Open softworkz opened 1 year ago
Internally we use TimedMetadataTrack and its related APIs to handle subtitles. There are multiple reasons we do so, you can dig up the PR for subs support from 5 years ago.
This means that winRT has some degree of authority over how subtitles are presented. I alway wondered how this font thing would work taking windows settings into account. It may look like your windows settings are overwriting the custom settings.
I remember this used to work at some point, I will look into it again.
you can dig up the PR for subs support from 5 years ago.
I remember this used to work at some point,
I had already looked at the code, mainly to find out how you are setting custom fonts (which are not installed on the system), and yes, that made me think the same: It must have worked at some time.
To clarify: I don't mean to say that it's a problem of FFmpegInteropX. I get the same results when adding the subtitle track via Windows.Media methods directly.
So, what I'm rather wondering: is it only me where it's not working (maybe due to some system configuration or certain UWP project/appx settings) - or is it a general problem (maybe with recent SDKs)?
I haven't seen major differences in the way APIs behave between SDK versions. I think this is more of a Windows problem. It may also be that the font family property is meant for the use case in which the application renders the subtitles, not when it's done thought the MPE. It was working at some point as in actually a bug in Windows that got fixed.
I would love to have the subtitles rendered fully within ffmpeginteropx, but we are missing libass build for that. We could get rid completely of MPE after that by rendering things in frame server mode, which provides more flexibility and performance.
I think this is more of a Windows problem.
Yup, very well possible.
It may also be that the font family property is meant for the use case in which the application renders the subtitles, not when it's done thought the MPE.
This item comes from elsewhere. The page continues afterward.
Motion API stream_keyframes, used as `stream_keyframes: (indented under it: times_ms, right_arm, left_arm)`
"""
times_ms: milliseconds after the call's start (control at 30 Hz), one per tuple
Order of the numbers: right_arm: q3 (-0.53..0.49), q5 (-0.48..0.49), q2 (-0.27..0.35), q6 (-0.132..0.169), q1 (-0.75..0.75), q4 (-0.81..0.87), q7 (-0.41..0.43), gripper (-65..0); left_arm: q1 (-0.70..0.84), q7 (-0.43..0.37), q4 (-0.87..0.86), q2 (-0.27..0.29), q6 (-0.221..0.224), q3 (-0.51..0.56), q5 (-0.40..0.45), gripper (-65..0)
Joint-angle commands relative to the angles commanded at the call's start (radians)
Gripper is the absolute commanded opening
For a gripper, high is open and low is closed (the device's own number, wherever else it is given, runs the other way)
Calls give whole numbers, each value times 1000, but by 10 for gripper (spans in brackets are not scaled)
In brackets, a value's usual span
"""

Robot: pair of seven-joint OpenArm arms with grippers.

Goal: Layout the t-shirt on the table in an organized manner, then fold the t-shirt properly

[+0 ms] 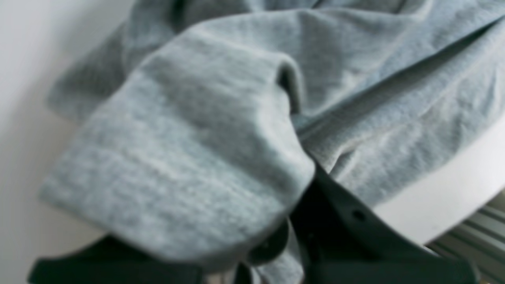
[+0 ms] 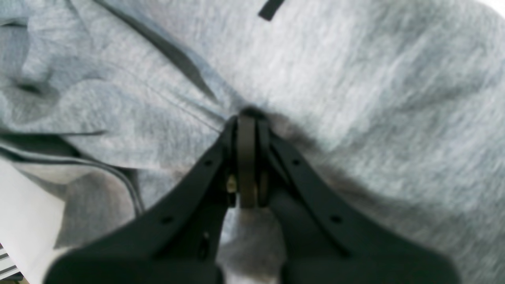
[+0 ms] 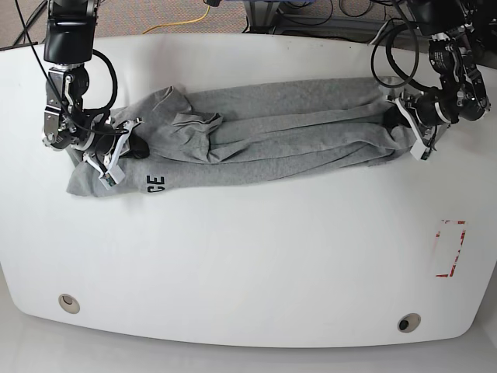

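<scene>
Right gripper (image 2: pixel 247 118): jaws closed tight w/ grey cloth of the t-shirt (image 2: pixel 355 98) bunched at the tips, seam line running in from upper left; a dark printed stroke shows at top of the right wrist view. Left gripper (image 1: pixel 311 185): mostly covered by a thick fold of shirt draped over it; black finger (image 1: pixel 355 213) pokes out beneath, jaw gap hidden and view blurred, so cannot tell if apart or together. Base view, near to far: two round grommet holes (image 3: pixel 68 302) near front edge of the table (image 3: pixel 248 264); red tape rectangle (image 3: pixel 450 248) at front right, well apart from the shirt. T-shirt lies as a long, wrinkled band stretched left-right across the far half of the table, letters "CE" (image 3: pixel 157 183) visible on its lower left part. Right gripper (image 3: pixel 128 148) sits at band's left end in the base view, left gripper (image 3: pixel 400 118) at its right end, each touching cloth. Cables (image 3: pixel 186 22) lie beyond far table edge.
</scene>
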Motion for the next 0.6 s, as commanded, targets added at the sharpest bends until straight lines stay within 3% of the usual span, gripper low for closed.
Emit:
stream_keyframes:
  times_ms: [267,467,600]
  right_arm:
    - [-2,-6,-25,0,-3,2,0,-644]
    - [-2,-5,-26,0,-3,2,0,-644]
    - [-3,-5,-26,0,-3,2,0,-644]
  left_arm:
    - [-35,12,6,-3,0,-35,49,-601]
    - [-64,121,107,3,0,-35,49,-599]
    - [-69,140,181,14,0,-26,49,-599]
But all other text style options are working properly..
Can you confirm that it's the same on your side, i.e. that you can set the font to Bold but it ignores the FontFamily setting?
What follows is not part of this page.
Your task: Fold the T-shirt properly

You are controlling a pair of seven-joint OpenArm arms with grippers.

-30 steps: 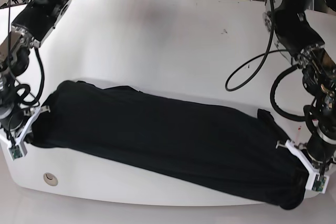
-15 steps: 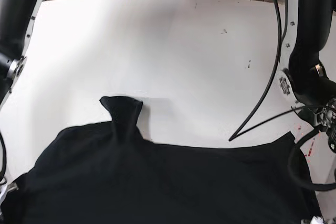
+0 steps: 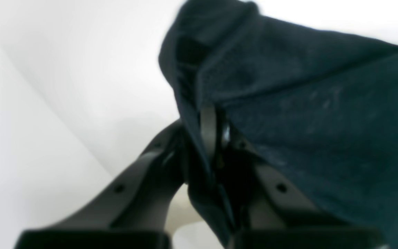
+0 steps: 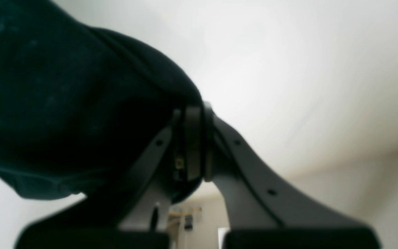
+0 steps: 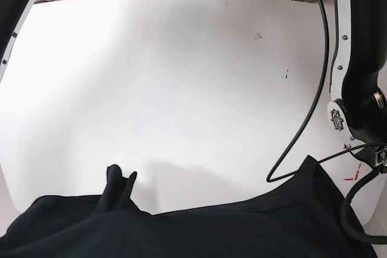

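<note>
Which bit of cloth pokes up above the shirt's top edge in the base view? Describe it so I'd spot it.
On the white table, the black T-shirt fills the bottom edge. Left of centre, a narrow twisted tab of cloth rises from it, the only dark shape jutting into bare table.

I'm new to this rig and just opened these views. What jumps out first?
The black T-shirt fills the bottom edge of the base view, lifted in front of the bare white table. In each wrist view a gripper is shut on its cloth: left gripper, right gripper.
</note>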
I would love to have the subtitles rendered fully within ffmpeginteropx, but we are missing libass build for that. We could get rid completely of MPE after that by rendering things in frame server mode, which provides more flexibility and performance.
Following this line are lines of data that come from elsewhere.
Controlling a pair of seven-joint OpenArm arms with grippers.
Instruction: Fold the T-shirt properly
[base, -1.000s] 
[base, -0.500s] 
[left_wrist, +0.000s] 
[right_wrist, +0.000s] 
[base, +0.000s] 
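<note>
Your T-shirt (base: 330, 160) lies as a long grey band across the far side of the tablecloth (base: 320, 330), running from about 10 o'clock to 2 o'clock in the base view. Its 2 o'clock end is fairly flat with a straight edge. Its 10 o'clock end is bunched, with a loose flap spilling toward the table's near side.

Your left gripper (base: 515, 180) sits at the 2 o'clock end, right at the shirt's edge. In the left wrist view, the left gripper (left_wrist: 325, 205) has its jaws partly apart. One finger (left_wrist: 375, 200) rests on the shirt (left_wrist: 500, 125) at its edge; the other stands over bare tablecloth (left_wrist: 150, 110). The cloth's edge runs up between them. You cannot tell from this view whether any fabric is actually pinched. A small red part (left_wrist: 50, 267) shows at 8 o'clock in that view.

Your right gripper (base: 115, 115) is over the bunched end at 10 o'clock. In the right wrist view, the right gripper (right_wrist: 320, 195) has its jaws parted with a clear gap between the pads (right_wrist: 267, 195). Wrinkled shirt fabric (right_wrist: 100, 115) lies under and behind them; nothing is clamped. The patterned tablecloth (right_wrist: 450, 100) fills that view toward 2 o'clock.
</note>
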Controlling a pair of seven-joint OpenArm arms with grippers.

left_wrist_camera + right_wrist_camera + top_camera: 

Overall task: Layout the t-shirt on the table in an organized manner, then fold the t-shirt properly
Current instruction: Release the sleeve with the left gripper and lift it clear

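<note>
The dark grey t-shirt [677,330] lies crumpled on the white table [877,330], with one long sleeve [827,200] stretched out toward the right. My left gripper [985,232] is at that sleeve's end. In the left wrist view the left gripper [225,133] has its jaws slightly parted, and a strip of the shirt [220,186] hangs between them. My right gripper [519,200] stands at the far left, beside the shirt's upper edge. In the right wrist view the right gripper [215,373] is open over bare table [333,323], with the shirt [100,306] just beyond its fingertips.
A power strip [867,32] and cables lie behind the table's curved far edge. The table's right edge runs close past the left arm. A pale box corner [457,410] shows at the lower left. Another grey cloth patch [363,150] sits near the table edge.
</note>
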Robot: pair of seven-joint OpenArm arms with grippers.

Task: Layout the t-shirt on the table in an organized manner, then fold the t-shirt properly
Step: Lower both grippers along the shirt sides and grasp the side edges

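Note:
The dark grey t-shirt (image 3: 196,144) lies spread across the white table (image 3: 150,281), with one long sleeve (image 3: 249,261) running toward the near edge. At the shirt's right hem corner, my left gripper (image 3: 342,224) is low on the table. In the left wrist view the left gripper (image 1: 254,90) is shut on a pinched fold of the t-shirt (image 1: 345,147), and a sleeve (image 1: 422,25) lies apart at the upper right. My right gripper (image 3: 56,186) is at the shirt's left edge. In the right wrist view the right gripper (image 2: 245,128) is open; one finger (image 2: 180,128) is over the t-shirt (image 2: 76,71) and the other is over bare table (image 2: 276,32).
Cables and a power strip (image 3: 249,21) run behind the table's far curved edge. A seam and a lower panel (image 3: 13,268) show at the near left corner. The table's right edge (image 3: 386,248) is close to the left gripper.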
How exactly would you want to do that? For proper libass rendering, you need to generate overlay frames at the same fps (or at least half) and I don't think this would work using ImageCue items. Blending the frames together is a too expensive operation I suppose, so I would see only the following two ways:
One of the kinks of this project is that we don't really have it all figured out. Until we link libass and see what it does, we don't really know how it will go.
I know what libass does. But I don't know how you are supplying video frames to MediaPlayer :-)
There's multiple ways, depends on the video decoder mode.
We have directx based decoding, and we can acces the texture containing video data.
There's the pass through, which is basically the system doing the decoding - total black box.
Software decoding inside ffmpeg is pretty self explanatory.
We could render subtitles to a directx image and expose the subtitle streams to MediaPlaybackItem the same way we do for audio and video, and we would feed back raw images.
Or we could overlay the subtitles using a ffmpeg filter. Multiple ways really, but until we have libass linked in and get a gist of it, it's pretty difficult to say which way to go.
This will also entitle a complete rewrite of the subtitles engine, which may or may not be productive in the long run.
My subtitles PR for ffmpeg (https://github.com/ffstaging/FFmpeg/pull/18) includes a new text2graphicsub filter which outputs the rendered subtitles as video frames. We use it for subtitle-burn-in at the server side.
You can use the output with the ffmpeg overlay
filter to do software overlay, or you can also use the hwupload
filter and do hardware overlay. But there's nothing like an "overlay_d3d" filter, only those specific to a certain hw context, like overlay_cuda
and overlay_qsv
with which it is working fine, but it requires specific handling and filter setup depending on the hw context.
What I meant above (re: two d3d surfaces) would be avoiding any burn-in processing and have the overlay done "on-screen" by showing the two surfaces, with the subtitles-layer on top.
The advantage of d3d is that it fully abstracts hardware. We prefer that over closed techs like cuda.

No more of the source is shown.